> [TASK STATEMENT]: Restate word for word the lines of the entries below, starting with the line that holds "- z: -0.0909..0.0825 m" and ending with the line that holds "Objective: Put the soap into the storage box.", and no others.

"""

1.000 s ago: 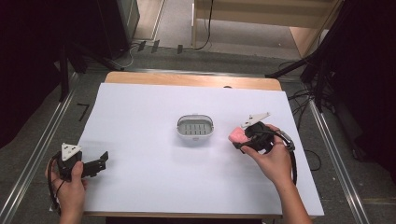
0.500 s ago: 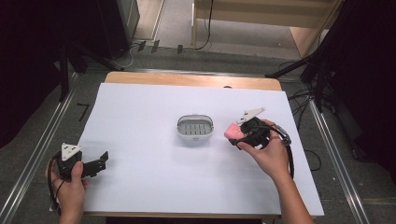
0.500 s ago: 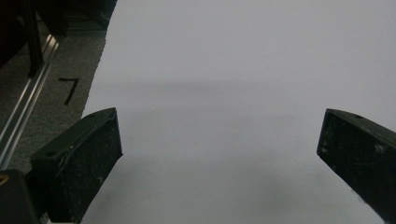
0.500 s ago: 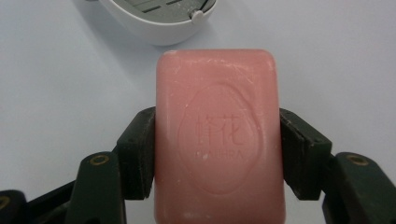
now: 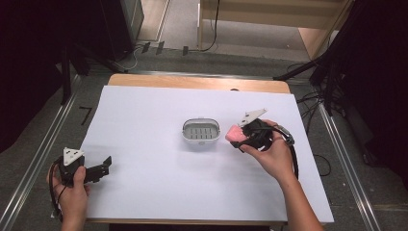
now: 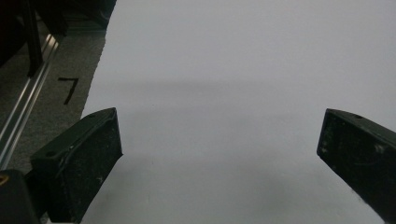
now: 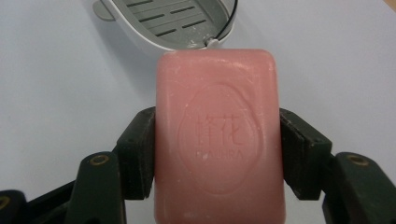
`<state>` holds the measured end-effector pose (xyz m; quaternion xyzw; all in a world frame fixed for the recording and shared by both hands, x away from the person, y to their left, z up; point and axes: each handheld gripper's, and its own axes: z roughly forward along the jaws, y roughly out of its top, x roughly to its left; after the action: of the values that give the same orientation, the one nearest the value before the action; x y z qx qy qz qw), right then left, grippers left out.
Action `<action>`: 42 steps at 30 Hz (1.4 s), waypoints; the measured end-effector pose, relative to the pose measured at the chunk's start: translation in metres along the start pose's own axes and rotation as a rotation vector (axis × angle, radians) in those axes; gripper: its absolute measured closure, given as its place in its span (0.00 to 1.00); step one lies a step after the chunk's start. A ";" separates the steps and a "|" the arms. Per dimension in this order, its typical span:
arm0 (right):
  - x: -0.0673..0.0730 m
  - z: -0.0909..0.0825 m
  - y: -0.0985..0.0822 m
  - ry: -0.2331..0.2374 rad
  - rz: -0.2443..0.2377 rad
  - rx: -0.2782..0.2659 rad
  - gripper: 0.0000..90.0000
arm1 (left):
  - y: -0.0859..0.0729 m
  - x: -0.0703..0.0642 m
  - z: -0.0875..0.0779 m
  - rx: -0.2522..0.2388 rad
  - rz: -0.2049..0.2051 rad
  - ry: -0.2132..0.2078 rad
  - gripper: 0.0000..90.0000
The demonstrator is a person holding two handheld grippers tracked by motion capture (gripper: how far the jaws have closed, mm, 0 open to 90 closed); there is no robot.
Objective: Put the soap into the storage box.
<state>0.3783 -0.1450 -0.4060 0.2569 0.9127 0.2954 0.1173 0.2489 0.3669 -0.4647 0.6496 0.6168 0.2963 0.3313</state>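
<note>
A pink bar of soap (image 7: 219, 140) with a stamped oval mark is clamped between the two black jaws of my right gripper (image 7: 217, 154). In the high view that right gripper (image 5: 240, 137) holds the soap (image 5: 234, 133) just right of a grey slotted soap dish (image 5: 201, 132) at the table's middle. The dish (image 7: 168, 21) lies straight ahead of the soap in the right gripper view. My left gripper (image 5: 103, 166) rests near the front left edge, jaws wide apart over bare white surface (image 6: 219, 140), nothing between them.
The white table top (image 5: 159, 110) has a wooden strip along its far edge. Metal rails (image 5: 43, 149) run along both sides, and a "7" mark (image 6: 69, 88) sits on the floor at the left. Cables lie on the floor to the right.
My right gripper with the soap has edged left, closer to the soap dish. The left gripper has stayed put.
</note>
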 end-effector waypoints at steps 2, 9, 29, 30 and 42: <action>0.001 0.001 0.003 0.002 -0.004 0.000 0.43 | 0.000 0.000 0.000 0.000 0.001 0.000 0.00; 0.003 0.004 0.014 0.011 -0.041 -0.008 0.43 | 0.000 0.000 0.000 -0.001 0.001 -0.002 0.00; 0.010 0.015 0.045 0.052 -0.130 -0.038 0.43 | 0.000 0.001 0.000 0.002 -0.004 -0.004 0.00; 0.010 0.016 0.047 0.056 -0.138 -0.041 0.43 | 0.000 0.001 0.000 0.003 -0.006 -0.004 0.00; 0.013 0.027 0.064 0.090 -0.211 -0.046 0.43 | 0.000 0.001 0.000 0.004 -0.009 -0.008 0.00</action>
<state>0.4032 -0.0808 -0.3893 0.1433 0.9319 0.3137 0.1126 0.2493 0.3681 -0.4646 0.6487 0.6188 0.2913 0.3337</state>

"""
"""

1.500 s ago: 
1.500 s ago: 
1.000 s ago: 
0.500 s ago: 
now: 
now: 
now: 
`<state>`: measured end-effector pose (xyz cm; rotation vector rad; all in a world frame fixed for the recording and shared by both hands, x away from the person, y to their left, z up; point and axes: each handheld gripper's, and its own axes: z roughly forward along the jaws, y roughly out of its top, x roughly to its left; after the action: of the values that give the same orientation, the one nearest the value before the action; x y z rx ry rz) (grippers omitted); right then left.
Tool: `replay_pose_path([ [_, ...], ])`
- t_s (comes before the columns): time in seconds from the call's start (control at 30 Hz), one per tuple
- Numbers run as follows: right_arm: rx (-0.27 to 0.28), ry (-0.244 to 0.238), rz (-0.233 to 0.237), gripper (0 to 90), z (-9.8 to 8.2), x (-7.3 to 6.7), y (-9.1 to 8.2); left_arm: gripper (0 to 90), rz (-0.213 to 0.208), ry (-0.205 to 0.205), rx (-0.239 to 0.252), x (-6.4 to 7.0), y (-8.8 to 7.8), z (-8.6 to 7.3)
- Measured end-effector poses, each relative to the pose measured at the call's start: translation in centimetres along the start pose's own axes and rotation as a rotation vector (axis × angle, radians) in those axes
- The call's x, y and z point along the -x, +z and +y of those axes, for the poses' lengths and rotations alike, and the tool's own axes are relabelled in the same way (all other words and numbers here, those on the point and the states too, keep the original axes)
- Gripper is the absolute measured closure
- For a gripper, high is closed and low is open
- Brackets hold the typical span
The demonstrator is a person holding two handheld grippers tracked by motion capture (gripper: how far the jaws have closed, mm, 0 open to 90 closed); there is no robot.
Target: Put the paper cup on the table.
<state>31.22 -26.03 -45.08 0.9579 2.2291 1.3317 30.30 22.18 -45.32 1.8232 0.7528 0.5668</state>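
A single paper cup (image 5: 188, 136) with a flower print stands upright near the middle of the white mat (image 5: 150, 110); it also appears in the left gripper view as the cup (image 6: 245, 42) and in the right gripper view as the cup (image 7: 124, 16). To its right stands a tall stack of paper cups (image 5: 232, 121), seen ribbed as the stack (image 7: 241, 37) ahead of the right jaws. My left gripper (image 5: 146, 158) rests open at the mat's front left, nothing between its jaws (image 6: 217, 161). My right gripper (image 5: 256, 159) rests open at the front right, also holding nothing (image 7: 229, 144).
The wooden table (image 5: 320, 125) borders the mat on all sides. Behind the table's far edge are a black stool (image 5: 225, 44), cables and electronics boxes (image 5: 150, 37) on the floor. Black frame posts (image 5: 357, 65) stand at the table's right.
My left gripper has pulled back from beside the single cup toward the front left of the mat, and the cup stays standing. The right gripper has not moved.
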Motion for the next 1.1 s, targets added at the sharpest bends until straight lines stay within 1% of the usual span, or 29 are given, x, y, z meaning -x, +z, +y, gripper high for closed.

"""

> [PROBLEM SOLUTION]:
  - z: -0.0909..0.0825 m
  - y: -0.0985..0.0822 m
  - ry: -0.2331..0.2374 rad
  - rz: -0.2443..0.2377 rad
  - rx: -0.2782..0.2659 rad
  - gripper: 0.0000..90.0000
arm1 (left):
  - y: -0.0859..0.0729 m
  - x: -0.0703..0.0642 m
  - z: -0.0875..0.0779 m
  - rx: -0.2522..0.2388 rad
  - rz: -0.2049..0.2051 rad
  - ry: -0.2132..0.2078 rad
  - gripper: 0.0000..90.0000
The demonstrator is a person holding two handheld grippers tracked by motion capture (gripper: how far the jaws have closed, mm, 0 open to 90 closed); there is no robot.
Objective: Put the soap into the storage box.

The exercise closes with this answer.